TASK DESCRIPTION: Return each line of the listing exactly as written.

##############################

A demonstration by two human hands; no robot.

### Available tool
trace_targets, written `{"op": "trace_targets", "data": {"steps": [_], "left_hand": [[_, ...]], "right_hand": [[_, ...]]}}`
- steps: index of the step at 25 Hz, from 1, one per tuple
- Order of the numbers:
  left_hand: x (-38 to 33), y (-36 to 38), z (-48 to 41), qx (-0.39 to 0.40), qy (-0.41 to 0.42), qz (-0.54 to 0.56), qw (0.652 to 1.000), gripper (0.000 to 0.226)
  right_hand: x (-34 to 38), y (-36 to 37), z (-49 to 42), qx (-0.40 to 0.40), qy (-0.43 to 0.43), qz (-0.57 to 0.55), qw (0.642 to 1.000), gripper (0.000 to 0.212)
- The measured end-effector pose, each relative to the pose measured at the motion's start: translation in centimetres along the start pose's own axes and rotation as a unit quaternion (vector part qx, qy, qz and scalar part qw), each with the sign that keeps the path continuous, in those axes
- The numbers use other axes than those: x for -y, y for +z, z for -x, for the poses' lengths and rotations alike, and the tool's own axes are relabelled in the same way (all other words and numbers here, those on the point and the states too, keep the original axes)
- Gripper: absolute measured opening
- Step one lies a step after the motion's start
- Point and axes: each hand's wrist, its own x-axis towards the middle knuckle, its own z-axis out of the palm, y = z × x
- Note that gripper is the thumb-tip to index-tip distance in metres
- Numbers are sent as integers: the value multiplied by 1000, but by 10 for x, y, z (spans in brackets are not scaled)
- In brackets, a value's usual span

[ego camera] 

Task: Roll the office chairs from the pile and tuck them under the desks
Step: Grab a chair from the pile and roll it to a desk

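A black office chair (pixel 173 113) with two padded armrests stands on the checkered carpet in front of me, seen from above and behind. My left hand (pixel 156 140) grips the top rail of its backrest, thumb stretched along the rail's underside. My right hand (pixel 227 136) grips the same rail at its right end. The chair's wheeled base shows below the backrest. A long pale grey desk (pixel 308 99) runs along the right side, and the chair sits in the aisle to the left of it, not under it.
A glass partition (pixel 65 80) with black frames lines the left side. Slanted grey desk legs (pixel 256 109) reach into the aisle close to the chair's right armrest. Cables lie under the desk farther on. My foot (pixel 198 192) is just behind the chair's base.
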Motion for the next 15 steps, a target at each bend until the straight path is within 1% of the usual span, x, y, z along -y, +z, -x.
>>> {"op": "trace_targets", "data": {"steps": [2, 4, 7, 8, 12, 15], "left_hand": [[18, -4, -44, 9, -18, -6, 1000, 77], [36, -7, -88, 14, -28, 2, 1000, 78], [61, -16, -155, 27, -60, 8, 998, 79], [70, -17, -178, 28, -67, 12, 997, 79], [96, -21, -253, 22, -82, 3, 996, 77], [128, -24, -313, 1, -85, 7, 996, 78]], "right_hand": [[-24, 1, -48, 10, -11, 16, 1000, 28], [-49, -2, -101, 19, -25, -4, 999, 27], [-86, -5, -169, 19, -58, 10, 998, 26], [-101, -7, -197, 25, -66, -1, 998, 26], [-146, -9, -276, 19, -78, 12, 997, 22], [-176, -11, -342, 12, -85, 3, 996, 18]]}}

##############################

SOLUTION:
A demonstration by two human hands; no robot.

### Available tool
trace_targets, written `{"op": "trace_targets", "data": {"steps": [_], "left_hand": [[_, ...]], "right_hand": [[_, ...]]}}`
- steps: index of the step at 25 Hz, from 1, one per tuple
- Order of the numbers:
  left_hand: x (-38 to 33), y (-36 to 38), z (-48 to 41), qx (-0.39 to 0.40), qy (-0.41 to 0.42), qz (-0.54 to 0.56), qw (0.652 to 1.000), gripper (0.000 to 0.226)
  right_hand: x (-34 to 38), y (-36 to 37), z (-49 to 42), qx (-0.40 to 0.40), qy (-0.43 to 0.43), qz (-0.57 to 0.55), qw (0.642 to 1.000), gripper (0.000 to 0.212)
- The measured end-effector pose, each relative to the pose measured at the motion's start: translation in centimetres along the start pose's own axes and rotation as a unit quaternion (vector part qx, qy, qz and scalar part qw), each with the sign that keeps the path continuous, in those axes
- The numbers use other axes than those: x for -y, y for +z, z for -x, for the poses' lengths and rotations alike, and the tool's own axes are relabelled in the same way (all other words and numbers here, those on the point and the states too, keep the original axes)
- Gripper: absolute measured opening
- Step one lies a step after the motion's start
- Point and axes: each hand's wrist, its own x-axis towards the middle knuckle, its own z-axis out of the palm, y = z × x
- Note that gripper is the thumb-tip to index-tip distance in metres
- Numbers are sent as integers: the value multiplied by 1000, but by 10 for x, y, z (spans in brackets are not scaled)
- In brackets, a value's usual span

[ego camera] 

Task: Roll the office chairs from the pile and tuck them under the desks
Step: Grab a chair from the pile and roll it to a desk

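A black office chair (pixel 173 113) with two padded armrests stands on the checkered carpet in front of me, seen from above and behind. My left hand (pixel 156 140) grips the top rail of its backrest, thumb stretched along the rail's underside. My right hand (pixel 227 136) grips the same rail at its right end. The chair's wheeled base shows below the backrest. A long pale grey desk (pixel 308 99) runs along the right side, and the chair sits in the aisle to the left of it, not under it.
A glass partition (pixel 65 80) with black frames lines the left side. Slanted grey desk legs (pixel 256 109) reach into the aisle close to the chair's right armrest. Cables lie under the desk farther on. My foot (pixel 198 192) is just behind the chair's base.
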Motion for the next 15 steps, a target at each bend until the straight path is within 1% of the usual span, x, y, z along -y, +z, -x.
>>> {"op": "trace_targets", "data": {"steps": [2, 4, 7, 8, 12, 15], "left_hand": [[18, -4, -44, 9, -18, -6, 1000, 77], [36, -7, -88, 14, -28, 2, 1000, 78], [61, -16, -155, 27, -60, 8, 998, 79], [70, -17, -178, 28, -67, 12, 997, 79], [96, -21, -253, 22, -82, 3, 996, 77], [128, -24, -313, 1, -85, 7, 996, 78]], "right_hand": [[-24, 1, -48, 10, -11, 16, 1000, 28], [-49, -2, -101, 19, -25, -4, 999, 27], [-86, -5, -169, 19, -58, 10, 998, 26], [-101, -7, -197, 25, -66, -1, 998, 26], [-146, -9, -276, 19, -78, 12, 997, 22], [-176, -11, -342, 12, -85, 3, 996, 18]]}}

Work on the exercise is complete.